Wildlife disease is an abnormal health condition affecting a wild animal species. In many cases, wildlife hosts can act as a reservoir of diseases that spillover into domestic animals, people and other species. Wildlife diseases spread through both direct contact between two individual animals or indirectly through the environment. Additionally, human industry has created the possibility for cross-species transmission through the wildlife trade.

Furthermore, there are many relationships that must be considered when discussing wildlife disease, which are represented through the Epidemiological Triad Model. This model describes the relationship between a pathogen, host and the environment. There are many routes to infection of a susceptible host by a pathogen, but when the host becomes infected that host now has the potential to infect other hosts. Whereas, environmental factors affect pathogen persistence and spread through host movement and interactions with other species.

An example to apply to the ecological triad is Lyme disease, where changes in environment have changed the distribution of Lyme disease and its vector, the Ixodes tick. The recent increase in wildlife disease occurrences is cause for concern among conservationists, as many vulnerable species do not have the population to recover from devastating disease outbreaks.

== Transmission ==

=== Indirect ===
Wildlife may come in contact with pathogens through indirect vectors such as their environment by consuming infected food and water, breathing contaminated air, or encountering virulent urine or feces from an infected organism. This type of transmission is typically associated with pathogens that are able to survive prolonged periods, with or without a host organism.
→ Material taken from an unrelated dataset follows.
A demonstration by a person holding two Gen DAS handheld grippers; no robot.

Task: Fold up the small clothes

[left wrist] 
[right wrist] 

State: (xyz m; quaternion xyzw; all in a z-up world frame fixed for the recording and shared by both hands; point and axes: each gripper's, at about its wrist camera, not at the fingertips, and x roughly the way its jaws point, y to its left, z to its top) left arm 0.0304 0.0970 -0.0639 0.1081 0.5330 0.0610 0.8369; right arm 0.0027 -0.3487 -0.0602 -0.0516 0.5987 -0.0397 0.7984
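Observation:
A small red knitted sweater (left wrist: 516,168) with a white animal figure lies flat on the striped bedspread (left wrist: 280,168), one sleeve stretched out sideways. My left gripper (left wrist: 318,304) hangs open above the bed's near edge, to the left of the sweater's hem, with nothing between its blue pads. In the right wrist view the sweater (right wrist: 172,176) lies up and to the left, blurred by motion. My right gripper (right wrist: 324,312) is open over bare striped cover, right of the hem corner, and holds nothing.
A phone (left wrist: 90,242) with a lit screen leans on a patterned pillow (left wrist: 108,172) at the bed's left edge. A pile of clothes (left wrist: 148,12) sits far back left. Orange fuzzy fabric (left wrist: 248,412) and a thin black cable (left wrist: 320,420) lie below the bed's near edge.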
The most recognizable wildlife disease that indirectly spreads are prion disease. Prion diseases are indirectly spread due to their longevity in the environment, lasting for several months once released from a host via their excretions (urine or feces). Notable animal prion diseases include chronic wasting disease in cervids, scrapie in sheep and goats, and various types of spongiform encephalopathy including bovine (also known as mad cow disease), mink, feline, and ungulate.

=== Direct ===
Disease can be spread from organism to organism through direct contact such as exposure to infected blood, mucus, milk (in mammals), saliva, or sexual fluids such as vaginal secretions and semen.

A prominent example of direct infection is facial tumor disease in Tasmanian devils, as these marsupials will repeatedly bite other individuals in the face during the breeding season. These open wounds allow transmission via blood and saliva in the devil's orifices.

=== Wildlife Trade ===
A major driver for transmission between species recently is wildlife trade, as many organisms that do not typically encounter each other naturally are in close proximity. This can include places such as wet markets as well as the illegal trade of both live and dead animals and their body parts.
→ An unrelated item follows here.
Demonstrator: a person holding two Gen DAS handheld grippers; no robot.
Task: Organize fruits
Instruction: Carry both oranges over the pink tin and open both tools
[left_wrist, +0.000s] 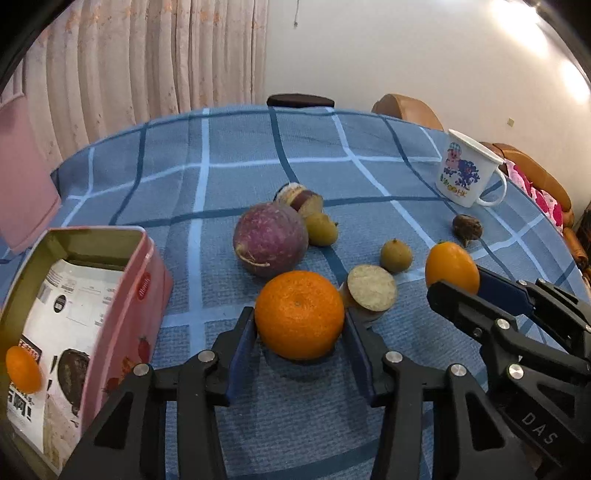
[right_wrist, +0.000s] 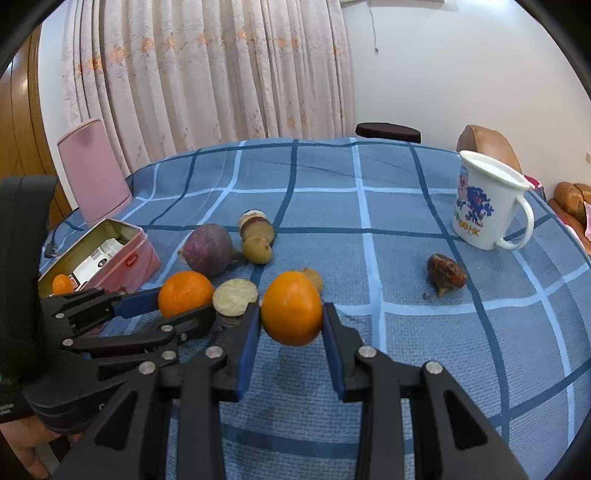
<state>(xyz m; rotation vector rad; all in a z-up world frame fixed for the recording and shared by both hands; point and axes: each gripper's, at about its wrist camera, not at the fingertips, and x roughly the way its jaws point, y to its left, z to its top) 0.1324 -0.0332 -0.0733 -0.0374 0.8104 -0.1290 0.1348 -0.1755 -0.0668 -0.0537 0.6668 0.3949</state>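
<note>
The left claw (left_wrist: 301, 328) is clamped on the orange (left_wrist: 299, 314) on the worktop (left_wrist: 295, 155); the right claw (right_wrist: 291, 317) clamps the kumquat (right_wrist: 291, 308).

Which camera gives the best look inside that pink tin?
The left wrist view. There the pink tin sits close, open, showing a small orange and printed packets inside. The right wrist view shows the tin small and farther off, its inside mostly hidden.

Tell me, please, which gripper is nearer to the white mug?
The right gripper. It holds a small orange fruit on the mug's side of the table; the left gripper, around the large orange, sits farther from it.
</note>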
The most notable example of wildlife trade impacting both animal and human health is COVID-19, originating in a wet market in Wuhan, China. The originating species has been a topic of debate as it is unclear due to the variety of species found at the market, however pangolins and bats both have been absolved of blame despite initial claims.

== Zoonoses ==
Wild animals, domestic animals and humans share a large and increasing number of infectious diseases, known as zoonoses. The continued globalization of society, human population growth, and associated landscape change further increase the interactions between humans and other animals, thereby facilitating additional infectious disease emergence. Contemporary diseases of zoonotic origin include SARS, Lyme disease and West Nile virus.

Disease emergence and resurgence in populations of wild animals are considered an important topic for conservationists, as these diseases can affect the sustainability of affected populations and the long-term survival of some species. Examples of such diseases include chytridiomycosis in amphibians, chronic wasting disease in deer, white-nose syndrome, in bats, and devil facial tumour disease in Tasmanian devils.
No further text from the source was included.